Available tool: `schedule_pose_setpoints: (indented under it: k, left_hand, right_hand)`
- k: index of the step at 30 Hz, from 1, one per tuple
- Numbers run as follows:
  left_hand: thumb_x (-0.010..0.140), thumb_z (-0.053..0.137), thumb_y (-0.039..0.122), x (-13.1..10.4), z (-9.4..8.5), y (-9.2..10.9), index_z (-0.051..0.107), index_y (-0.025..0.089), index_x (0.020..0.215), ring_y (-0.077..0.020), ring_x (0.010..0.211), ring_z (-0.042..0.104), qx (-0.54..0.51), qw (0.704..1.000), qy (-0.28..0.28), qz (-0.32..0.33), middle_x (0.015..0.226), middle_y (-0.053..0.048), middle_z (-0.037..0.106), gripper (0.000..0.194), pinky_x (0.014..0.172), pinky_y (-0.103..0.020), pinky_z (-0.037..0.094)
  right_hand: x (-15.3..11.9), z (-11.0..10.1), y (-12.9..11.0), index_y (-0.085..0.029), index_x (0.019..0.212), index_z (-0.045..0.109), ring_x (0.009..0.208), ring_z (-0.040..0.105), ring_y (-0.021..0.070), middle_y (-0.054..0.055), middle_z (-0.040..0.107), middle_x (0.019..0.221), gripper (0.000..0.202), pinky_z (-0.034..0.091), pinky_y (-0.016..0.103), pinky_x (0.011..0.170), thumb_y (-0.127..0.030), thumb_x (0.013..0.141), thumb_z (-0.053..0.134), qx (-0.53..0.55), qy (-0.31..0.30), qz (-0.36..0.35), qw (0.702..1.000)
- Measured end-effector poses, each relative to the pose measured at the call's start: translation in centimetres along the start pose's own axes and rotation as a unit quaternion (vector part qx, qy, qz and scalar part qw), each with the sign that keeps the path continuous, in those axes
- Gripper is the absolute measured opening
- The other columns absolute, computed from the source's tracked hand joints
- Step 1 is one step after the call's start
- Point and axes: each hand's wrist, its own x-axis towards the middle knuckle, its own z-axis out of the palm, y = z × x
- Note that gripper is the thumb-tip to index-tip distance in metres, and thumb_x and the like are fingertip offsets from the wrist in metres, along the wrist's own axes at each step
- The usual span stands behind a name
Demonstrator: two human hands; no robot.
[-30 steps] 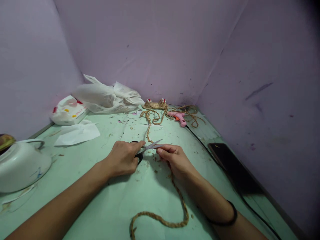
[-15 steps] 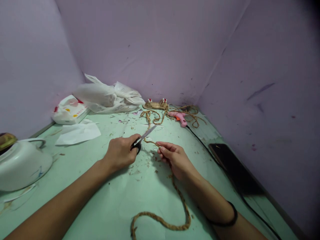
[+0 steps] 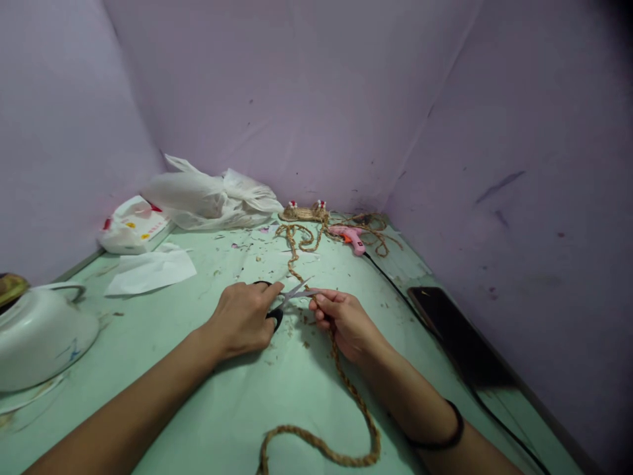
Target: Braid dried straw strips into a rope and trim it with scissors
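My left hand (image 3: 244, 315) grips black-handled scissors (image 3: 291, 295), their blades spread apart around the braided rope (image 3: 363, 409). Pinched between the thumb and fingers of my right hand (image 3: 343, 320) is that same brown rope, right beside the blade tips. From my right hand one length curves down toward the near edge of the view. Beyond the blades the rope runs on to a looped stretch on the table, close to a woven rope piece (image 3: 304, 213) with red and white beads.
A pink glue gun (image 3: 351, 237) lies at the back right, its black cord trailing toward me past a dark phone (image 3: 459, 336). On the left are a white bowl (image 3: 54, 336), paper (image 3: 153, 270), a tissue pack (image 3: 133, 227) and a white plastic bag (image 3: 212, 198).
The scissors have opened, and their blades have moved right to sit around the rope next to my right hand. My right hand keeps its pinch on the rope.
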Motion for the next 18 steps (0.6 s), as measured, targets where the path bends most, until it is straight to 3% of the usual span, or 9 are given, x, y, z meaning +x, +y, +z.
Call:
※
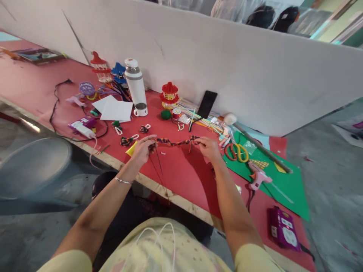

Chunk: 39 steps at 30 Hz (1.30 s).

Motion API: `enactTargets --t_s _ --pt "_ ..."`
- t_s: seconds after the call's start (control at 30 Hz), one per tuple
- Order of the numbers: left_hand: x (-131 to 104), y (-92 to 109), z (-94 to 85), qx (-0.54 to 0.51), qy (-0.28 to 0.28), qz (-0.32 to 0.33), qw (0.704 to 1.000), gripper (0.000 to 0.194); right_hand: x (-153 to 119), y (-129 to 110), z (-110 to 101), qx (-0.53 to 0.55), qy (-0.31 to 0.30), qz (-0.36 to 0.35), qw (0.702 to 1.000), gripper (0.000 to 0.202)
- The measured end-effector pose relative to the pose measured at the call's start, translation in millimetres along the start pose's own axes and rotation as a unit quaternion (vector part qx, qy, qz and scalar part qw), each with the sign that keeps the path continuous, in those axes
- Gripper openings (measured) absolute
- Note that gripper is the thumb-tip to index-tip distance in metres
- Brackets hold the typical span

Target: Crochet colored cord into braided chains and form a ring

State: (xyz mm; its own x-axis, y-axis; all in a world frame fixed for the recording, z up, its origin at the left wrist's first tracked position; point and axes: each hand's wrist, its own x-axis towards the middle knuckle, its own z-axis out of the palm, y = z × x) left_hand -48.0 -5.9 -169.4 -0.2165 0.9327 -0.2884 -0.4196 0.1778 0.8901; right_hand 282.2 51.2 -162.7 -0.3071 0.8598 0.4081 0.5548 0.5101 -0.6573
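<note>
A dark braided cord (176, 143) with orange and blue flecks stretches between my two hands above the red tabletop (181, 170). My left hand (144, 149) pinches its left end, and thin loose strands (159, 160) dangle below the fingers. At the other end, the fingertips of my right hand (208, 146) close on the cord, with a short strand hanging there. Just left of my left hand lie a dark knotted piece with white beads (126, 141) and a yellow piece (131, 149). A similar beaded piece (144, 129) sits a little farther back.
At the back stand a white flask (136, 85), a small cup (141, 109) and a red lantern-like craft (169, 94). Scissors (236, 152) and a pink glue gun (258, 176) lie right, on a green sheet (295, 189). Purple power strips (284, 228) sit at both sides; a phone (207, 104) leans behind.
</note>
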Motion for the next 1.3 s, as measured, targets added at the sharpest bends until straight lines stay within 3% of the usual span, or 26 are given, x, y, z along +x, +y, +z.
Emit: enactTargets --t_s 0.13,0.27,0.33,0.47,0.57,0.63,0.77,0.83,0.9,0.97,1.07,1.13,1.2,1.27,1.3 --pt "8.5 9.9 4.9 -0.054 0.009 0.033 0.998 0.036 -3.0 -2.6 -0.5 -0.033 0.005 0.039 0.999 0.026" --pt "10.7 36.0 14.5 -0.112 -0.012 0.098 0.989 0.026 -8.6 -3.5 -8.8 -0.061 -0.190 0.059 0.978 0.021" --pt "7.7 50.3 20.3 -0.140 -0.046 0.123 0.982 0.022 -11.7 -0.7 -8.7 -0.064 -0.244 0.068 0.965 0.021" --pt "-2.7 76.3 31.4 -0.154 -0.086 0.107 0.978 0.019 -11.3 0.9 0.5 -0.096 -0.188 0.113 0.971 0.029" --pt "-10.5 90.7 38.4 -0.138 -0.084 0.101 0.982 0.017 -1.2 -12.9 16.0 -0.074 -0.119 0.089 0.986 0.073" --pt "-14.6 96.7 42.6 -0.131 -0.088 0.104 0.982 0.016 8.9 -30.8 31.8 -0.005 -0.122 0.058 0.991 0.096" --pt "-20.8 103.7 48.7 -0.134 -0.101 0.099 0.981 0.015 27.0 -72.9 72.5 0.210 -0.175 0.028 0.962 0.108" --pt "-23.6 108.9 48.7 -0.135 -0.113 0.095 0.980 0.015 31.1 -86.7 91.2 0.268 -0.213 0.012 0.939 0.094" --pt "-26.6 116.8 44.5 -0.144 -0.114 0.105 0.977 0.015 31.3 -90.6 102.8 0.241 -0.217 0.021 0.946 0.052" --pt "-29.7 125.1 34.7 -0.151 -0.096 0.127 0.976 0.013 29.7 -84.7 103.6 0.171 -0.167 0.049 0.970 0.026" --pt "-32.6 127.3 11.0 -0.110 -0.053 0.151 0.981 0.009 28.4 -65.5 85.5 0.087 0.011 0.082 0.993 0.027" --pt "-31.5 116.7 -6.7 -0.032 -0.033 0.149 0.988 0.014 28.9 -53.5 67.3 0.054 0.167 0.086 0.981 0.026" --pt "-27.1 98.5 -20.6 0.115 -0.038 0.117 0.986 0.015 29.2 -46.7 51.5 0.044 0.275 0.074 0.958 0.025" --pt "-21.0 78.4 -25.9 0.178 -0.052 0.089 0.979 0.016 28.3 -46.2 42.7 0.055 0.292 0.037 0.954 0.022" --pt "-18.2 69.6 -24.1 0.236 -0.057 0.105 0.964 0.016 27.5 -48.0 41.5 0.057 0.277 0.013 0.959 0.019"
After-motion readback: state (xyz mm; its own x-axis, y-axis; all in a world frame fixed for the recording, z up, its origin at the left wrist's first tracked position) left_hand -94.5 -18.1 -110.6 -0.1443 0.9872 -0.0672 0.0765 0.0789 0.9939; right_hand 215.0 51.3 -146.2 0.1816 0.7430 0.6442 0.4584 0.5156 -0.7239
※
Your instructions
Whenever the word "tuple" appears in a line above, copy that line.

Exercise answer
- k: index of the step at 30 Hz, from 1, one per tuple
- t_s: seconds after the call's start (control at 30 Hz), one per tuple

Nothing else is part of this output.